Look through the data for the string "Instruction". Copy every line where it is found.

MATERIAL SUPPLIED:
+++++
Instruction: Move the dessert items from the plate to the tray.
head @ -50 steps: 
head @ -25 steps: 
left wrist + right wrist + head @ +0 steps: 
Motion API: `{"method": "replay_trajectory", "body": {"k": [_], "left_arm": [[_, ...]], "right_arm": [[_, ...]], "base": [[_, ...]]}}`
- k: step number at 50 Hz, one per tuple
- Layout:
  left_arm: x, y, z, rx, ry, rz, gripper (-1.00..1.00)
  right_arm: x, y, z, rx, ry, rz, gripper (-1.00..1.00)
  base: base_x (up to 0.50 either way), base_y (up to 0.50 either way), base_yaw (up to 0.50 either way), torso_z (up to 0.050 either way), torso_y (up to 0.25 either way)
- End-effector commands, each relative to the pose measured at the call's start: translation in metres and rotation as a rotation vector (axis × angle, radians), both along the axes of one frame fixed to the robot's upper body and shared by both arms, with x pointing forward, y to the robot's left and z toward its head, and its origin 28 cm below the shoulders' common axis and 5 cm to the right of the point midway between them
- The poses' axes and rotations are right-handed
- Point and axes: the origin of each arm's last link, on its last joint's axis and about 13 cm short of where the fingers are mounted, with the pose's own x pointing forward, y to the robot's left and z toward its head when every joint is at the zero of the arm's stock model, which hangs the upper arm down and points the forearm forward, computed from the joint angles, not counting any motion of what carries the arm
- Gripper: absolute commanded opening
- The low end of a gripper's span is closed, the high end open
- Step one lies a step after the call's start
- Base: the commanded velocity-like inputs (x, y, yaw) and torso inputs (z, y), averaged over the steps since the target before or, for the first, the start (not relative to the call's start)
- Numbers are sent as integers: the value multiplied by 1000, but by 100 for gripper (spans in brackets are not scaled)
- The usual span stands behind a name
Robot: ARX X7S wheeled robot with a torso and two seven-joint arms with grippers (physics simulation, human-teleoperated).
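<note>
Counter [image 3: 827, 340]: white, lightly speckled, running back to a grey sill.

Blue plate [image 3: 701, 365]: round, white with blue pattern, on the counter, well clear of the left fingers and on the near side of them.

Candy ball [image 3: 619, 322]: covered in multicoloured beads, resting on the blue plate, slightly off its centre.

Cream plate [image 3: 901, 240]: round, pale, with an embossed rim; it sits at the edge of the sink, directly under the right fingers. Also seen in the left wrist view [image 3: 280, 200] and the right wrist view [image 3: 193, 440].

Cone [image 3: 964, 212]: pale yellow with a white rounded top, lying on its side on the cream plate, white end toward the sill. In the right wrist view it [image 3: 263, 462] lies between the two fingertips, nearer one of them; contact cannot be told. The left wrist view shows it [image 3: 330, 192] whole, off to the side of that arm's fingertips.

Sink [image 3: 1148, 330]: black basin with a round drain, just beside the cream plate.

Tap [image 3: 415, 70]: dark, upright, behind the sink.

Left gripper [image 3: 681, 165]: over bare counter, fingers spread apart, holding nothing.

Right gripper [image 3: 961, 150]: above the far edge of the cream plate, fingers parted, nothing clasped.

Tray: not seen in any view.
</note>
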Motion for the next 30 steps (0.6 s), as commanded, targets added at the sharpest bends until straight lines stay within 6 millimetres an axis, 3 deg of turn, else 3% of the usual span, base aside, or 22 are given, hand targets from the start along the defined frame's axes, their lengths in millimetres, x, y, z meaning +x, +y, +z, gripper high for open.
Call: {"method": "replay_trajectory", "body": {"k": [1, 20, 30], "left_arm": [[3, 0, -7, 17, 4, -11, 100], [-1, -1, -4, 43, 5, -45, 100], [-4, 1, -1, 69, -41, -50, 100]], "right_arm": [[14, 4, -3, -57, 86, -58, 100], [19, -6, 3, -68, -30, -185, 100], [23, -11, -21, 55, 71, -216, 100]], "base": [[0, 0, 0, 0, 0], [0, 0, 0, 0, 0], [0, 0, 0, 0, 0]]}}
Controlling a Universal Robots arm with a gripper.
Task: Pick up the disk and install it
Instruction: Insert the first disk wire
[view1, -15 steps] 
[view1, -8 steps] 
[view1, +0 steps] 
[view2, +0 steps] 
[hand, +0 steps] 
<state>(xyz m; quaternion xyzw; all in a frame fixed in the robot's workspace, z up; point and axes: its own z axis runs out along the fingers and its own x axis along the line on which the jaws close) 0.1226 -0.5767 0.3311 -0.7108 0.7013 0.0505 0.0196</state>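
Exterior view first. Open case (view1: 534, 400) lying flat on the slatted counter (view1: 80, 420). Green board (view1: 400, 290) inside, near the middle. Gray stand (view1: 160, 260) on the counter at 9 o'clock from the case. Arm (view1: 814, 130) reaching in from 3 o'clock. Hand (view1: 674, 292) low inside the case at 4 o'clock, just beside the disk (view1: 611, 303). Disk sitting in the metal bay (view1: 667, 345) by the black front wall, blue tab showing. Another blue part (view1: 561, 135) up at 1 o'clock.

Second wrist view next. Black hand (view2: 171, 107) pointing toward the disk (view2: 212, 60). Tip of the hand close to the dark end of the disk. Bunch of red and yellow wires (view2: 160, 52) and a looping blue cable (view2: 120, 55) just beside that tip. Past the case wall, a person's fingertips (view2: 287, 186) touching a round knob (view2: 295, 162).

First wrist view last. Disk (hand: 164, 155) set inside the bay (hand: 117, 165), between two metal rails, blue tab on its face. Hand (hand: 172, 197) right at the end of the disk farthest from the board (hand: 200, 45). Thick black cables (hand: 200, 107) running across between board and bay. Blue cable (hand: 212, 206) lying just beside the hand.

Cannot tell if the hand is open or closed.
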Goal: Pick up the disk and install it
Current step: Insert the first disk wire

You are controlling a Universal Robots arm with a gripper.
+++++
RESPONSE TO THIS TASK:
Instruction: Move the dessert items from the plate to the tray.
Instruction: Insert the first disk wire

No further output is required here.